START Dataset section
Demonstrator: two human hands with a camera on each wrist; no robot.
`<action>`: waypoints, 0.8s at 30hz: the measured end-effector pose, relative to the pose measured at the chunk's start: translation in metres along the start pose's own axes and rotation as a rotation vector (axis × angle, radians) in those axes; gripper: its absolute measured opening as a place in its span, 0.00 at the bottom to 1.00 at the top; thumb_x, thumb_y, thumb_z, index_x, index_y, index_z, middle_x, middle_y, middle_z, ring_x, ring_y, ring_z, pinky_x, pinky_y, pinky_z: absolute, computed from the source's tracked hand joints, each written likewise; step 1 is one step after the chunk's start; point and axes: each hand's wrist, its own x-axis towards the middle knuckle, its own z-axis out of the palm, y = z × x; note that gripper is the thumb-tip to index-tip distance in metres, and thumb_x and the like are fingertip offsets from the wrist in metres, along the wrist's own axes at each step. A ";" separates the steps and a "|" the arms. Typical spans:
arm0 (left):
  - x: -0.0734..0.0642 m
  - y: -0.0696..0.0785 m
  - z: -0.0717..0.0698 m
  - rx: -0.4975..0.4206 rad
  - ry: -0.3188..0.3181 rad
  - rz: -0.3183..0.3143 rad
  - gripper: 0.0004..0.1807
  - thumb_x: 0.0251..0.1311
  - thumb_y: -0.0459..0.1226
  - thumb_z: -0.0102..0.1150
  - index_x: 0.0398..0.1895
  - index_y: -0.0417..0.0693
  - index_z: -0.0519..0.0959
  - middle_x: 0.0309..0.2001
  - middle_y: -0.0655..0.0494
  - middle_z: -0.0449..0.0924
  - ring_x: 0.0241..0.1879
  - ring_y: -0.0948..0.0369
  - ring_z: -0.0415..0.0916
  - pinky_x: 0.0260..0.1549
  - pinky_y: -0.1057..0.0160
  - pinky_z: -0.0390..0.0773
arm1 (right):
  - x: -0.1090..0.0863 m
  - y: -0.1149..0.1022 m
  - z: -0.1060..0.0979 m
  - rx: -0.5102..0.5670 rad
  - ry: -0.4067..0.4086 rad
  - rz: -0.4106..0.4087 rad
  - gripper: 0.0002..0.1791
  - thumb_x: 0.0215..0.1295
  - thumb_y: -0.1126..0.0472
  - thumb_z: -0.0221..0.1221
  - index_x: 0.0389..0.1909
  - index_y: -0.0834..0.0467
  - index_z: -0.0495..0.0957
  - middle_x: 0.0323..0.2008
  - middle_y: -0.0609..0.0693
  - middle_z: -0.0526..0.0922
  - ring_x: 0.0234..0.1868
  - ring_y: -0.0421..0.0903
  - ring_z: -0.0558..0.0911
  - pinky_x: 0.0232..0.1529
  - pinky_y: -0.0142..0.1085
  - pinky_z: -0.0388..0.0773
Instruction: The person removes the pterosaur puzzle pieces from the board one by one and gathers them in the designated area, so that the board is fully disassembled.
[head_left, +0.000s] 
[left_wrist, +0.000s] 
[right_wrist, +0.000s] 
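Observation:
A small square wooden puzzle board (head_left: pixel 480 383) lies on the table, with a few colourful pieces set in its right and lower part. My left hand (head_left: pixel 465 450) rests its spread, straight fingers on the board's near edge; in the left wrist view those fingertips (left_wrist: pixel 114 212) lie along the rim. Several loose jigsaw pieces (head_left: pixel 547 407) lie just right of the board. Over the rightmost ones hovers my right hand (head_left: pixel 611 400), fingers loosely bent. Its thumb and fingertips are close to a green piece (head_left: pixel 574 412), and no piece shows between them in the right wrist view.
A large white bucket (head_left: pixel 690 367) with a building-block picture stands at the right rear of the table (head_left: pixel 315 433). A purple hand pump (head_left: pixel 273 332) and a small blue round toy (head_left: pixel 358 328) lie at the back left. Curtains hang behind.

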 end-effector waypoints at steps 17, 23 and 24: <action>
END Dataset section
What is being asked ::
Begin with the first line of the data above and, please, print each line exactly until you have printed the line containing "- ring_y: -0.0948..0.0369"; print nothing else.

Completed task ::
Demonstrator: two human hands with a camera on each wrist; no robot.
`<action>`: waypoints, 0.8s at 30hz: the measured end-effector pose, relative to the pose measured at the chunk's start: translation in metres along the start pose's own axes and rotation as a rotation vector (axis × angle, radians) in those axes; gripper: its absolute measured opening as a place in its span, 0.00 at the bottom to 1.00 at the top; thumb_x, thumb_y, thumb_z, index_x, index_y, index_z, middle_x, middle_y, middle_z, ring_x, ring_y, ring_z, pinky_x, pinky_y, pinky_z: absolute, computed from the source's tracked hand joints, each written likewise; step 1 is one step after the chunk's start; point and axes: each hand's wrist, its own x-axis towards the middle knuckle, its own z-axis out of the palm, y = z × x; note that gripper is the thumb-tip to index-tip distance in metres, and thumb_x and the like are fingertip offsets from the wrist in metres, along the wrist's own axes at each step. A ";" separates the steps and a "|" the arms. Typical spans:
arm0 (left):
  - x: -0.0734..0.0642 m
  - y: -0.0696..0.0785 m
  - z: -0.0717..0.0698 m
  - rx: -0.4975..0.4206 rad
  - ry: -0.3188..0.3181 rad
  - rz: -0.3183..0.3143 rad
  - gripper: 0.0004..0.1807
  - thumb_x: 0.0251..0.1311
  - thumb_y: -0.0459..0.1226
  - thumb_z: -0.0102..0.1150
  - index_x: 0.0398..0.1895
  - index_y: -0.0417..0.0693
  - index_z: -0.0519..0.0959
  - middle_x: 0.0309..0.2001
  - middle_y: -0.0655..0.0494
  - middle_z: -0.0449..0.0924
  - ring_x: 0.0241..0.1879
  - ring_y: -0.0948..0.0369

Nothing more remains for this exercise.